В ожидании известий разговор за столом не клеился. Манлия Скантилла и Дидий Юлиан перешептывались и часто отвечали невпопад на вопрос гостей. Луций Марин первым откланялся и ушел. Чтобы как-то развеять создавшееся напряжение в компании, позвали полуголых рабынь-танцовщиц, которые под мерные звуки флейт покачиванием круглых бедер и обнаженных грудей привели гостей в приятное расположение духа.

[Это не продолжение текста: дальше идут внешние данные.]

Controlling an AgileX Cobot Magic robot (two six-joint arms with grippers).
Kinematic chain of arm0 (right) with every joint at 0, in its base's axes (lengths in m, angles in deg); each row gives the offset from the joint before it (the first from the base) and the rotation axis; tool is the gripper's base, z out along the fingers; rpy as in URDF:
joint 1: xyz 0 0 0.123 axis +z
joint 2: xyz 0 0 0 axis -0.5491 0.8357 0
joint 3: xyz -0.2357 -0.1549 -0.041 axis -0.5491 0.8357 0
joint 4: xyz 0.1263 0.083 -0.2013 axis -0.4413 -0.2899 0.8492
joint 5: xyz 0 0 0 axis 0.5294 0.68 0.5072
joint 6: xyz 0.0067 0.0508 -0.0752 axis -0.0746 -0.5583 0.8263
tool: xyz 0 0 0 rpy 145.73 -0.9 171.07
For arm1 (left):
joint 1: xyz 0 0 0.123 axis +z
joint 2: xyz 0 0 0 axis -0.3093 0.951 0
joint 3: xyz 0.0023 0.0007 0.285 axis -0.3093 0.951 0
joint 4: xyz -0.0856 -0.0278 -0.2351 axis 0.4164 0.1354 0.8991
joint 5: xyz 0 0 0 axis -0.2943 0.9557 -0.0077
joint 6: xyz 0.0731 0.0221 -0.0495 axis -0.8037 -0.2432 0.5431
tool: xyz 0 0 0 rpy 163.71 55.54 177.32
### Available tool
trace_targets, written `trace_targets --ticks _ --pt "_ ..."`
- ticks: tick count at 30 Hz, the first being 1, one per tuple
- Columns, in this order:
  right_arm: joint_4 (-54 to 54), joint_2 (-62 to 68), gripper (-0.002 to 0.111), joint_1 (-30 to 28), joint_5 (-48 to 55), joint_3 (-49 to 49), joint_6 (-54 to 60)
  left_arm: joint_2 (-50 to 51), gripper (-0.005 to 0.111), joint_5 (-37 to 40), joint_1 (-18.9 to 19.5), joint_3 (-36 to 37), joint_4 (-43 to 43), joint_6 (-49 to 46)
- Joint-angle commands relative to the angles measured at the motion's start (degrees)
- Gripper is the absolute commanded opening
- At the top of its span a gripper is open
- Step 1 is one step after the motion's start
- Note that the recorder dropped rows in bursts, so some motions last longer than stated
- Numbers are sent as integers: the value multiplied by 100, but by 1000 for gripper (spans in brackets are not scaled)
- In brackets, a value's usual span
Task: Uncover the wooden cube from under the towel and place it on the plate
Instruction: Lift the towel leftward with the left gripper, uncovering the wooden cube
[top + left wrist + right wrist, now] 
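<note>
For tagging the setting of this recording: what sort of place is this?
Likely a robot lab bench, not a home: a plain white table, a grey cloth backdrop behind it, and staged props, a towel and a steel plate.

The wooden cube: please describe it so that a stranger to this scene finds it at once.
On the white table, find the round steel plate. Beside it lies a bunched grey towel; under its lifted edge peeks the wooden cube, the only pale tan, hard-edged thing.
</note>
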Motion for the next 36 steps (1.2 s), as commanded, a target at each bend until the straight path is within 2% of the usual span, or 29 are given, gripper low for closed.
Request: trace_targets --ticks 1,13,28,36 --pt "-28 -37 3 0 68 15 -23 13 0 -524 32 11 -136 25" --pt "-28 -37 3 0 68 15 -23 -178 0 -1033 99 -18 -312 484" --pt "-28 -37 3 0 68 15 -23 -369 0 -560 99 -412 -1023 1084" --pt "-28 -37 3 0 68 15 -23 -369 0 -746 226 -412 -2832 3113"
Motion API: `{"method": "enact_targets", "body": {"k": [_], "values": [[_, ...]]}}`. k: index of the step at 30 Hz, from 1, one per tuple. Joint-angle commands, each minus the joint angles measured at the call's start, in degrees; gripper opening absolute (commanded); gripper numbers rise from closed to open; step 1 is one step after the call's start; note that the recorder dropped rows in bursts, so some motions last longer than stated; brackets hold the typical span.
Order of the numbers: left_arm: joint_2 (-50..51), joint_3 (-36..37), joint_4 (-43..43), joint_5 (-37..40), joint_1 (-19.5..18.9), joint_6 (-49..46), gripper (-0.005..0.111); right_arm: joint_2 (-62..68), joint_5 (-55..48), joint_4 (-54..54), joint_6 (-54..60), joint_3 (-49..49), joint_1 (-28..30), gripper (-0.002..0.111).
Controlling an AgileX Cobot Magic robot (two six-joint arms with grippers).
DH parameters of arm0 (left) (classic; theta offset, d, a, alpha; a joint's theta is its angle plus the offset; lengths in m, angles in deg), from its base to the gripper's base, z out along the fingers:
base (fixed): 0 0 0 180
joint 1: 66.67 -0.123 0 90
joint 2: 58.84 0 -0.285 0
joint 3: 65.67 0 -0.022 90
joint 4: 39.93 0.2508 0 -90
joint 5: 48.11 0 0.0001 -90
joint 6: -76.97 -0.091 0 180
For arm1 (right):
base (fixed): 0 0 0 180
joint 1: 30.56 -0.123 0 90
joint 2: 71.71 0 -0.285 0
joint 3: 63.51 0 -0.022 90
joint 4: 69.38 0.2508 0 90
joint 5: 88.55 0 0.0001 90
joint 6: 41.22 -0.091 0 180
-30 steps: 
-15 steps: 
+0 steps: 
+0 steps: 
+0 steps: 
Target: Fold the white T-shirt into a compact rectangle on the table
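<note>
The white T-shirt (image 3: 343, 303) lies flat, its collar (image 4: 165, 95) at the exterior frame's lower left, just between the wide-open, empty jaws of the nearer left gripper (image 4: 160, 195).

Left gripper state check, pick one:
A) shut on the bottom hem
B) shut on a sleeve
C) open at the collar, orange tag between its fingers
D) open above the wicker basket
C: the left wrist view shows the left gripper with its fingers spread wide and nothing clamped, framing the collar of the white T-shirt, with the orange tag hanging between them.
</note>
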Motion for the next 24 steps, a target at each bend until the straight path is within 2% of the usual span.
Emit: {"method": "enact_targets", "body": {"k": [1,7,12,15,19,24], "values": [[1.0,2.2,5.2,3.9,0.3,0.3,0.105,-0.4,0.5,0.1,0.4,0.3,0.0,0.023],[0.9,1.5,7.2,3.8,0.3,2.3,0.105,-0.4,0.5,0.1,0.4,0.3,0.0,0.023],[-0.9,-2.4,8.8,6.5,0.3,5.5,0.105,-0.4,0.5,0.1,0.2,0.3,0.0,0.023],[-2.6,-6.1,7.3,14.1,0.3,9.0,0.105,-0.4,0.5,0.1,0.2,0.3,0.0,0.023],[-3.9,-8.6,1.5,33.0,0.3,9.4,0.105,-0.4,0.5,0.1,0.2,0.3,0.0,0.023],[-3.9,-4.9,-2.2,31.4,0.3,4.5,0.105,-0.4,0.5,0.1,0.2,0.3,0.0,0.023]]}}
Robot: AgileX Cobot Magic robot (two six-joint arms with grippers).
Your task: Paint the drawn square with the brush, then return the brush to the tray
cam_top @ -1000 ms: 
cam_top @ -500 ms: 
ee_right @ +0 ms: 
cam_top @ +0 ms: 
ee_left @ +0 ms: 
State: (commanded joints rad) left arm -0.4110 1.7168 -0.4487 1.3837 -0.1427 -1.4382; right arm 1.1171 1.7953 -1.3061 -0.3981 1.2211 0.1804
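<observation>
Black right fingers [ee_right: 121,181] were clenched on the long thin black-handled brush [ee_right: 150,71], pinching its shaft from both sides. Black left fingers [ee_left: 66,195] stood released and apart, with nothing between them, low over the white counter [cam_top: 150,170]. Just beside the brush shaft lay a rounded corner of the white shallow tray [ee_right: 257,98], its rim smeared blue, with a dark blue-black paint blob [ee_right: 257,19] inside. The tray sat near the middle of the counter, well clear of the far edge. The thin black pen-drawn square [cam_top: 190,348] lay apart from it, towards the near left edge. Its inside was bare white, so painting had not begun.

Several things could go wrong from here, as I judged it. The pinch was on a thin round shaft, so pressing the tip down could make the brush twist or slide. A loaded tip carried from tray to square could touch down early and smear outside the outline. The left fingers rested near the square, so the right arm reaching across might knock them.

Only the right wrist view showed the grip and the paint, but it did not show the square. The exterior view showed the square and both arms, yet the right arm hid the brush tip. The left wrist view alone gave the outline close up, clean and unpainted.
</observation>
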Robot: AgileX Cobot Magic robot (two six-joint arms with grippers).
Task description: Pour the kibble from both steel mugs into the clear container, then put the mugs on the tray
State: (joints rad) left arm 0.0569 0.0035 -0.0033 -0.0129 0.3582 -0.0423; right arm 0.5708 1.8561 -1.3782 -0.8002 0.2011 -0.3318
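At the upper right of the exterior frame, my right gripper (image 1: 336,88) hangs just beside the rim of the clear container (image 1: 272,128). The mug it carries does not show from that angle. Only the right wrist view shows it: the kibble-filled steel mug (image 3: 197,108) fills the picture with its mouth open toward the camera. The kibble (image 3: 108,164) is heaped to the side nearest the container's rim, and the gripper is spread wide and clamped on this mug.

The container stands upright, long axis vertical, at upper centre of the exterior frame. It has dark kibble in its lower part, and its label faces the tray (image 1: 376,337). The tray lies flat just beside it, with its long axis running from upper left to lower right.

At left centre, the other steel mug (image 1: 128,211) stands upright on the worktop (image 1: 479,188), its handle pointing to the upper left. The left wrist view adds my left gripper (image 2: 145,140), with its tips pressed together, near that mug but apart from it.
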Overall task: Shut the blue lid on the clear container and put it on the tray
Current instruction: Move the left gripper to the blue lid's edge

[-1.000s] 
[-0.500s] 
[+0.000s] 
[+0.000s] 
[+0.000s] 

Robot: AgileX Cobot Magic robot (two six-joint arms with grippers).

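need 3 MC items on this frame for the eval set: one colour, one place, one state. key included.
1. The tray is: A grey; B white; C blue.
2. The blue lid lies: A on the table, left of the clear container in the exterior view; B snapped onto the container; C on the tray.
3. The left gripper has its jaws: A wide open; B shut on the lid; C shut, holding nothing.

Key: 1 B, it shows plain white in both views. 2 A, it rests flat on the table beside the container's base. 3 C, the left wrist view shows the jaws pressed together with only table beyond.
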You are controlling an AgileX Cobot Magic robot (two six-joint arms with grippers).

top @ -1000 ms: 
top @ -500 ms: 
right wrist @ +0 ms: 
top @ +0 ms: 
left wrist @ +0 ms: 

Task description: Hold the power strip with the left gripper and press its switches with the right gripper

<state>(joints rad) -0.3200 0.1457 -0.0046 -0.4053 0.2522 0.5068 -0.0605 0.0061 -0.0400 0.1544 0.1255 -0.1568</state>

Спустя час, когда танцы стали надоедать, а некоторые из сенаторов, распаленные похотью, уже просили у Дидия Юлиана себе для короткой утехи кого-нибудь из танцовщиц, раб принес письмо. Префект вигилов Плавтиан, закадычный друг Юлиана, сообщал ему, что Пертинакс убит собственной гвардией и в Риме воцарилось безвластие.
Манлия Скантилла, заглядывающая в письмо через плечо мужа, вся затряслась от волнения.
– Наконец-то! – торжествующе произнесла она, не зная, следует ли немедленно посвятить в известие от Плавтиана всех гостей. Дидий Юлиан, так же очень взволнованный, почти мгновенно протрезвевший, прикидывал, что сейчас он может предпринять.